What the task asks >> Your output should be the lines of the data that follow, reproduced exactly from the first through the line bearing "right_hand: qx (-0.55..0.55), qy".

-------- Data block

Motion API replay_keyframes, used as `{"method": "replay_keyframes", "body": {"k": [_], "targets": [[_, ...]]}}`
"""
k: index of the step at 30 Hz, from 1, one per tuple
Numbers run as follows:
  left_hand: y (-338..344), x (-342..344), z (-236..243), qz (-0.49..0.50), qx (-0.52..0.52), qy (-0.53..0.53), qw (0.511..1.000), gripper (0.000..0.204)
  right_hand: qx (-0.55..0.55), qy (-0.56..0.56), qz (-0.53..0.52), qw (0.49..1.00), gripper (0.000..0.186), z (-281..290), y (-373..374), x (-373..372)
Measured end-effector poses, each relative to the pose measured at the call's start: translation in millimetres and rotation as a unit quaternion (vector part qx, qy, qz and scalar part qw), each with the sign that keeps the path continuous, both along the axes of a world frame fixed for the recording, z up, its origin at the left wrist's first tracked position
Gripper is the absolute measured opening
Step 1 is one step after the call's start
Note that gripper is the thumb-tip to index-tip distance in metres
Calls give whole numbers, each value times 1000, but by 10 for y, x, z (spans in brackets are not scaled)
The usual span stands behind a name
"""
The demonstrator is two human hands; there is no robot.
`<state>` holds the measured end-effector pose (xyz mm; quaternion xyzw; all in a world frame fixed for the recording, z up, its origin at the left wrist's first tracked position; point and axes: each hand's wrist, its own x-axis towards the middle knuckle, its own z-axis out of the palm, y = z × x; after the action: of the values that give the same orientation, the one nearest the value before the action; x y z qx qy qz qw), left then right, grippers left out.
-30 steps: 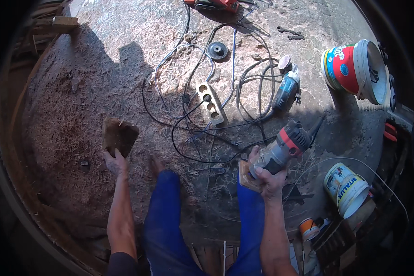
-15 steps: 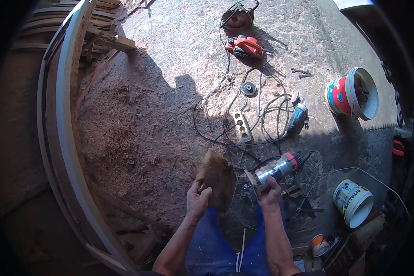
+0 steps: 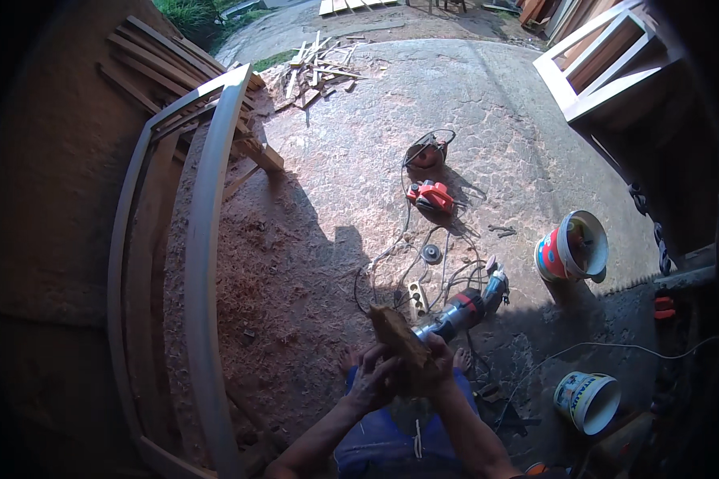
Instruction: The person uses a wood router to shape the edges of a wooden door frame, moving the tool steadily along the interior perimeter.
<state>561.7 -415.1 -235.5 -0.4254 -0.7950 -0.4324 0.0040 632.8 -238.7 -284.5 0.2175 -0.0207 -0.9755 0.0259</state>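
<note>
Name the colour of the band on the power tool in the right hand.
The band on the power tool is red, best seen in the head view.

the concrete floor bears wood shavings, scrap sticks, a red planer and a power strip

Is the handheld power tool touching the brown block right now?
Cannot tell. In the head view, the brown block covers the near end of the power tool, hiding any contact or gap.
</note>
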Motion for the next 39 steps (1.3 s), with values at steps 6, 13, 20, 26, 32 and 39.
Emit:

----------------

Exercise result >>
Motion API replay_keyframes, used as `{"method": "replay_keyframes", "body": {"k": [_], "targets": [[_, ...]]}}`
"""
k: index of the step at 30 Hz, from 1, one per tuple
Numbers run as follows:
  left_hand: y (-338..344), x (-342..344), z (-236..243), qz (-0.49..0.50), qx (-0.52..0.52), qy (-0.53..0.53), qw (0.511..1.000), gripper (0.000..0.204)
  right_hand: qx (-0.55..0.55), qy (-0.56..0.56), qz (-0.53..0.52), qw (0.49..1.00), gripper (0.000..0.186), z (-281..290), y (-373..374), x (-373..372)

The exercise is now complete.